György Handel

Personal information
- Full name: György Handel
- Date of birth: 20 March 1959
- Place of birth: Budapest, Hungary
- Date of death: 16 January 2021 (aged 61)
- Place of death: Hungary
- Position: Forward

Youth career
- 1973–1980: Újpesti Dózsa

Senior career*
- Years: Team / Apps / (Gls)
- 1980–1984: MTK–VM / 108 / (32)
- 1984–1985: Volán / 21 / (11)
- 1985: Siófoki Bányász / 10 / (4)
- 1985–1986: Veszprémi SE / 21 / (17)
- 1986–1989: Rába ETO Győr / 103 / (29)
- 1989–1990: Veszprémi SE / 15 / (6)
- 1991: Volán / 4 / (0)
- 1991–1993: Luxol St.
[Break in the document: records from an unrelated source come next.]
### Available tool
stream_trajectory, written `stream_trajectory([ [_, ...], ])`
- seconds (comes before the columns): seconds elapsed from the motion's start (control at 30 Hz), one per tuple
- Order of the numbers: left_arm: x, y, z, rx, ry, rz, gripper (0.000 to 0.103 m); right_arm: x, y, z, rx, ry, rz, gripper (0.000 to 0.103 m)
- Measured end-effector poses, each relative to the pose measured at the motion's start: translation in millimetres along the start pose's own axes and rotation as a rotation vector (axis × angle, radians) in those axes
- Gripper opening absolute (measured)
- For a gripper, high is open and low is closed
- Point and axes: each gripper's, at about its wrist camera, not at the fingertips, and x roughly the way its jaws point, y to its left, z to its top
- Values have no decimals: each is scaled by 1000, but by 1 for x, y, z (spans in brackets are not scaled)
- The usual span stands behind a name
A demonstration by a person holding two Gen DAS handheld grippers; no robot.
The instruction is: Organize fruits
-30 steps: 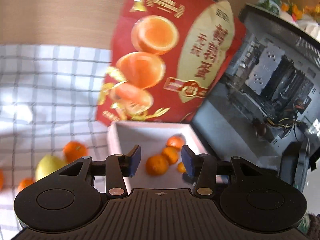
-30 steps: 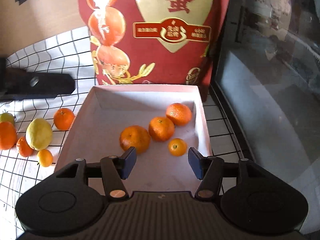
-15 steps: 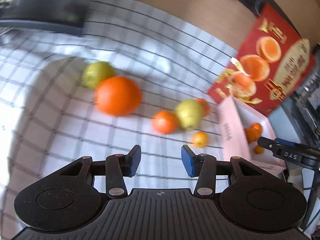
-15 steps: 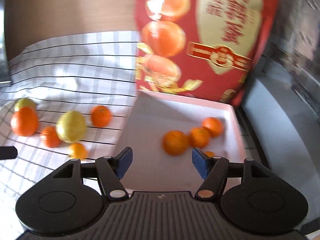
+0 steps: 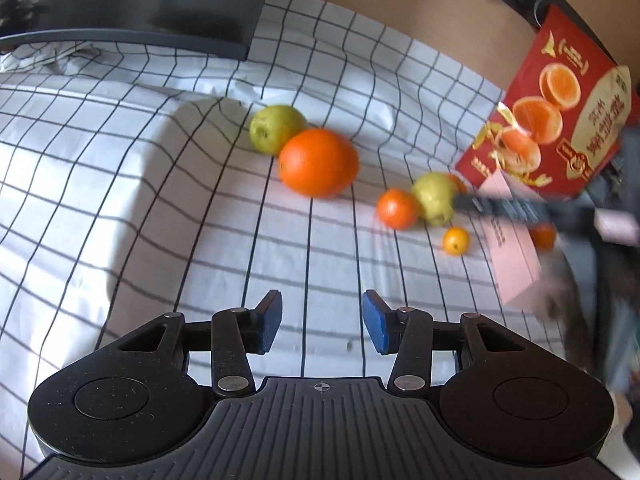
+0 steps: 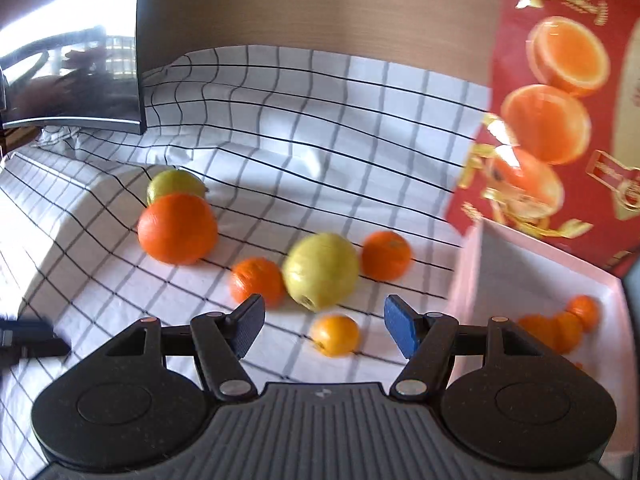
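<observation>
Right hand-held gripper (image 6: 324, 330), jaws apart and empty, has the small orange (image 6: 335, 335) low centre between its fingers; left hand-held gripper (image 5: 322, 326), also open, sits farther from the fruit.

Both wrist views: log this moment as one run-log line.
left gripper: open, empty | right gripper: open, empty, over small orange | loose fruit on checked cloth | pink box: holds oranges
</observation>
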Motion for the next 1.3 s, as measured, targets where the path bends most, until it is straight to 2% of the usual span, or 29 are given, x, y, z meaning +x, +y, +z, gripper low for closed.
stream_trajectory([
  [0.1, -4, 0, -7, 15, 6, -4, 49, 28, -4, 12, 73, 17, -26, 73],
  [0.3, -11, 1, -13, 42, -3, 1, 49, 79, -18, 17, 200, 119, -46, 73],
  [0.53, -4, 5, -12, 23, 11, -3, 49, 84, -30, 10, 304, 127, 7, 73],
  [0.63, -3, 3, -11, 29, 10, -13, 49, 80, -32, 8, 320, 137, 45, 64],
  [0.83, 3, 1, -11, 37, 20, -26, 49, 77, -45, -1, 433, 167, 106, 64],
  [0.93, 5, 2, -10, 46, 25, -22, 49, 78, -45, 1, 444, 181, 133, 63],
  [1.13, 0, 6, -7, 42, 4, -9, 48, 60, -27, 4, 310, 166, 113, 47],
  [1.17, 0, 7, -7, 40, 2, -7, 48, 55, -24, 2, 289, 158, 111, 39],
  [1.2, -1, 7, -6, 38, 0, -5, 48, 49, -22, 1, 279, 149, 114, 21],
  [1.23, 0, 7, -6, 38, 1, -5, 48, 44, -23, 0, 275, 139, 127, 9],
  [1.27, 1, 7, -6, 40, 2, -5, 48, 39, -23, 0, 275, 133, 153, 1],
  [1.3, 2, 6, -6, 40, 4, -6, 48, 33, -22, 0, 270, 129, 161, 1],
])
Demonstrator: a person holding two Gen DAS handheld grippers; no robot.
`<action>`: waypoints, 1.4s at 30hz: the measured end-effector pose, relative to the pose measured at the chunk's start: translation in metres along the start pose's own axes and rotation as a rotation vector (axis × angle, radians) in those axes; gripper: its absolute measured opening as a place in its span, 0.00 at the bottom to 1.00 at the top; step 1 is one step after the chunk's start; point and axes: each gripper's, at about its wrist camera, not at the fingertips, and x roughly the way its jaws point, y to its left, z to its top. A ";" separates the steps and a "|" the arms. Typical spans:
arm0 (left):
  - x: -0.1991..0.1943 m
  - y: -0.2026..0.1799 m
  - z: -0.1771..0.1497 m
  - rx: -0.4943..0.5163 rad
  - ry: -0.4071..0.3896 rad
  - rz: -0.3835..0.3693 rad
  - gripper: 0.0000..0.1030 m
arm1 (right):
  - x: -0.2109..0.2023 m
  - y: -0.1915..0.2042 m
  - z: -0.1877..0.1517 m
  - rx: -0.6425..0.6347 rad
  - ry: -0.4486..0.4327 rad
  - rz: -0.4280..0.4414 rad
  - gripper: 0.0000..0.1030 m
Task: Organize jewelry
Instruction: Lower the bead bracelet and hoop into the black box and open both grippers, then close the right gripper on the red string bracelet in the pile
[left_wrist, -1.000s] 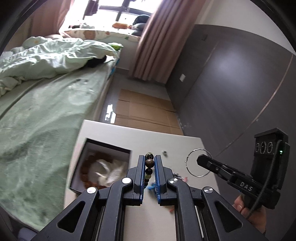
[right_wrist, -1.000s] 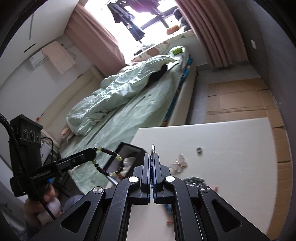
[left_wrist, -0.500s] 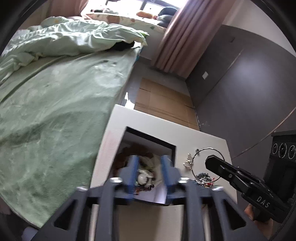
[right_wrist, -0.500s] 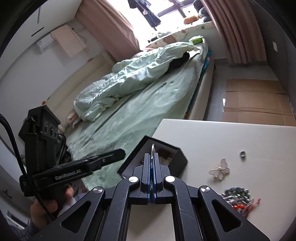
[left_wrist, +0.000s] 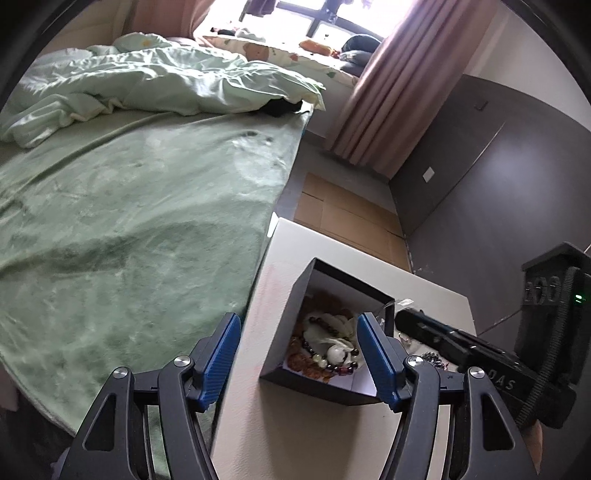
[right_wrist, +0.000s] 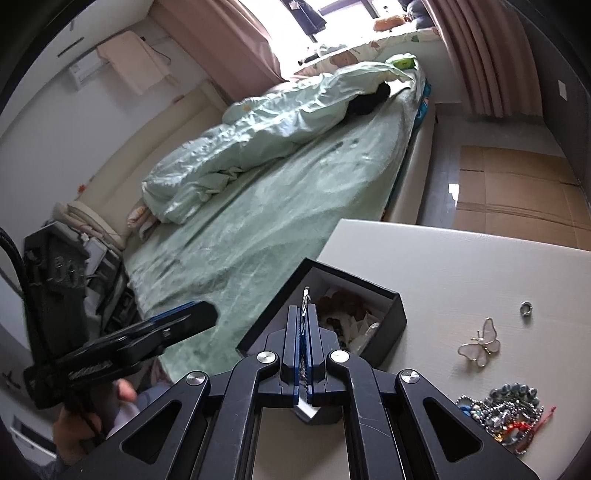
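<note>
A black jewelry box (left_wrist: 280, 347) (right_wrist: 391, 325) stands open near the left edge of the white table (right_wrist: 461, 266). A dark bead bracelet (left_wrist: 334, 354) lies in it among other beads and white paper. My left gripper (left_wrist: 297, 354) is open and empty just above the box. My right gripper (right_wrist: 304, 314) is shut on a thin silver bangle (right_wrist: 306, 295), seen edge-on, over the box's near side. It also shows in the left wrist view (left_wrist: 402, 319), at the box's right wall. A butterfly brooch (right_wrist: 480, 341), a small ring (right_wrist: 526, 308) and a heap of beaded jewelry (right_wrist: 506, 410) lie on the table.
A bed with a green blanket (left_wrist: 129, 221) runs along the table's left edge. Cardboard sheets (right_wrist: 517, 199) cover the floor beyond the table. A dark wall (left_wrist: 480, 177) stands at the right.
My left gripper carried the bead bracelet over the box, opened, and the bracelet now lies in the box. My right gripper moved left with the bangle to the box.
</note>
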 end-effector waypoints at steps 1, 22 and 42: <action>-0.001 0.001 -0.001 -0.001 0.000 0.000 0.65 | 0.003 -0.001 0.000 0.006 0.018 -0.005 0.17; -0.002 -0.035 -0.017 0.064 -0.026 -0.044 0.73 | -0.065 -0.055 -0.022 0.057 -0.012 -0.103 0.78; 0.012 -0.096 -0.048 0.172 0.016 -0.095 0.73 | -0.096 -0.111 -0.057 0.159 0.029 -0.161 0.93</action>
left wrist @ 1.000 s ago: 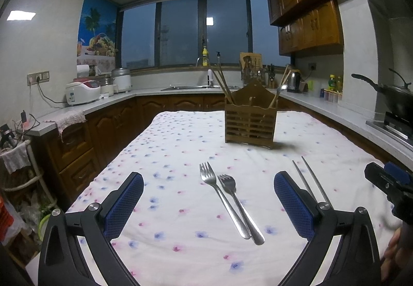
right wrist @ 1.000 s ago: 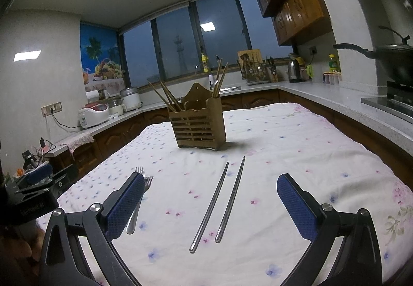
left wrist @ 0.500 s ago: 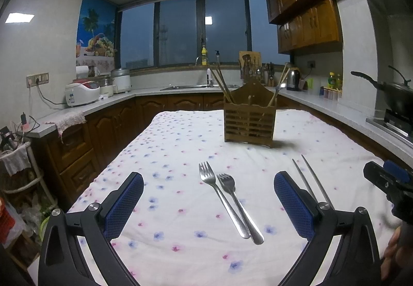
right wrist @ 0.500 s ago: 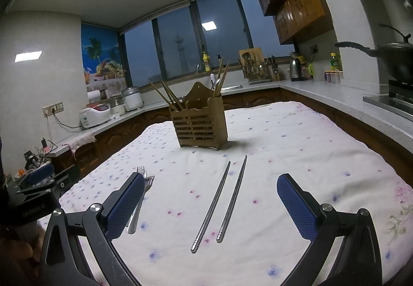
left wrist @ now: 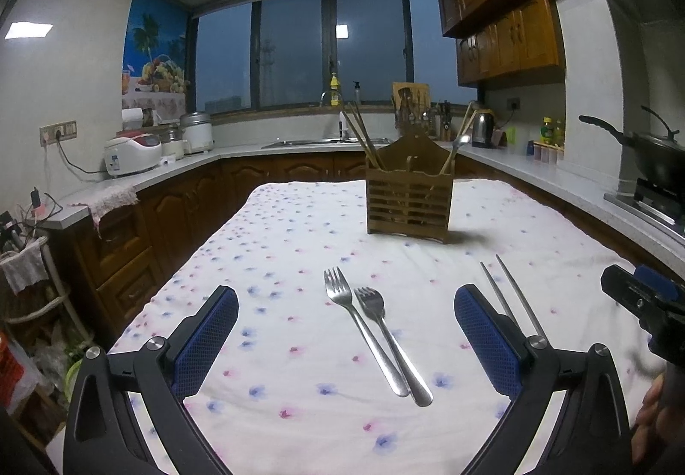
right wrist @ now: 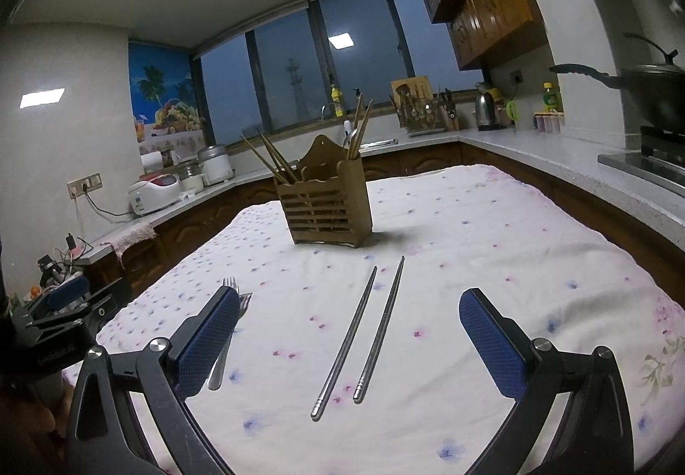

Andrew's / 32 / (13)
- 1993-1994: Nadur Youngsters / 16 / (14)
- 1995-1996: Lija Athletic / 17 / (5)
- 1996-1997: Qormi / 10 / (13)
- Total:  / 357 / (144)

International career
- 1987: Hungary / 1 / (0)

= György Handel =

Hungarian footballer (1959–2021)

György Handel (20 March 1959 – 16 January 2021) was a Hungarian footballer.

He played once for the Hungary national football team. He died on 16 January 2021, from COVID-19 during the COVID-19 pandemic in Hungary.